Running a Native Mobile application with Android, the following error occurs: Invalid Signature using Android; the Logcat details:
com.artech.samplekb.menusample D/MicroMsg.SDK.WXMsgImplComm: check signature:SampleSignature
com.artech.samplekb.menusample D/MicroMsg.SDK.WXMsgImplComm: pass
com.artech.samplekb.menusample D/MicroMsg.SDK.WXApiImplV10: registerApp, appId = SampleAppId
com.artech.samplekb.menusample W/MicroMsg.SDK.WXApiImplV10: context is not instanceof Activity or Service, disable WXStat
com.artech.samplekb.menusample D/MicroMsg.SDK.WXApiImplV10: registerApp, appId = SampleAppId
com.artech.samplekb.menusample D/MicroMsg.SDK.WXApiImplV10: register app com.artech.samplekb.menusample
com.artech.samplekb.menusample D/MicroMsg.SDK.MMessage: send mm message, intent=Intent { act=com.tencent.mm.plugin.openapi.Intent.ACTION_HANDLE_APP_REGISTER (has extras) }, perm=com.tencent.mm.permission.MM_MESSAGE
com.artech.samplekb.menusample D/MicroMsg.SDK.WXMsgImplComm: check signature:SampleSignature
com.artech.samplekb.menusample D/MicroMsg.SDK.WXMsgImplComm: pass
com.artech.samplekb.menusample I/MicroMsg.SDK.WXApiImplV10: sendReq, req type = 1
com.artech.samplekb.menusample D/MicroMsg.SDK.MMessageAct: send, targetPkgName = com.tencent.mm, targetClassName = com.tencent.mm.plugin.base.stub.WXEntryActivity
com.artech.samplekb.menusample D/ZrHung.AppEyeUiProbe: stop checker.

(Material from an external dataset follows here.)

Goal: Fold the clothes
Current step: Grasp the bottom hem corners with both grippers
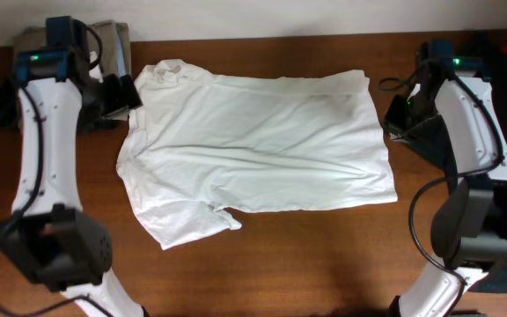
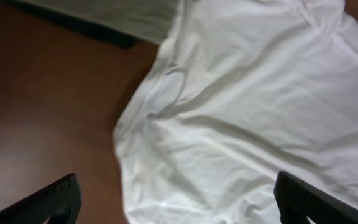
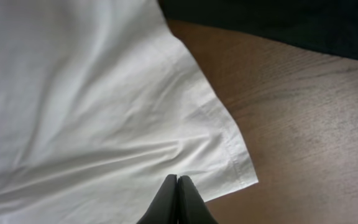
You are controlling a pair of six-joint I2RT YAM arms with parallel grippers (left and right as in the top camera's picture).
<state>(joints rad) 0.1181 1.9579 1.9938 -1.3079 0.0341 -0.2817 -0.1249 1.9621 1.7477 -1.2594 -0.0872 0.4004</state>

com.artech.samplekb.menusample D/MicroMsg.SDK.MMessageAct: send mm message, intent=Intent { flg=0x18000000 cmp=com.tencent.mm/.plugin.base.stub.WXEntryActivity (has extras) }
com.artech.samplekb.menusample V/InputMethodManager: Reporting focus gain, without startInput
com.artech.samplekb.menusample D/ZrHung.AppEyeUiProbe: notify runnable to start.
Review the configuration for the Android Signature and rebuild the APK.
Running an Android application, it cannot be authenticated with Wechat. The following error appears on the Logcat:
Datetime/com.artech.testwechat.testwechat V/ActivityThread: callActivityOnCreate
Datetime/com.artech.testwechat.testwechat I/MicroMsg.SDK.WXApiImplV10: handleIntent, cmd = 1
Datetime/com.artech.testwechat.testwechat E/WeChat: Incorrect state after response
Datetime/com.artech.testwechat.testwechat D/ActionExecution: onEndEvent , Wechat
Generate a new Signature key for the Android application and reconfigure the main Native Mobile object and the GAM configuration.
1 - Since GeneXus 16 upgrade 8 for Web generators.
2 - Since GeneXus 16 upgrade 9 for Android.
3 - Since GeneXus 16 upgrade 10 for iOS.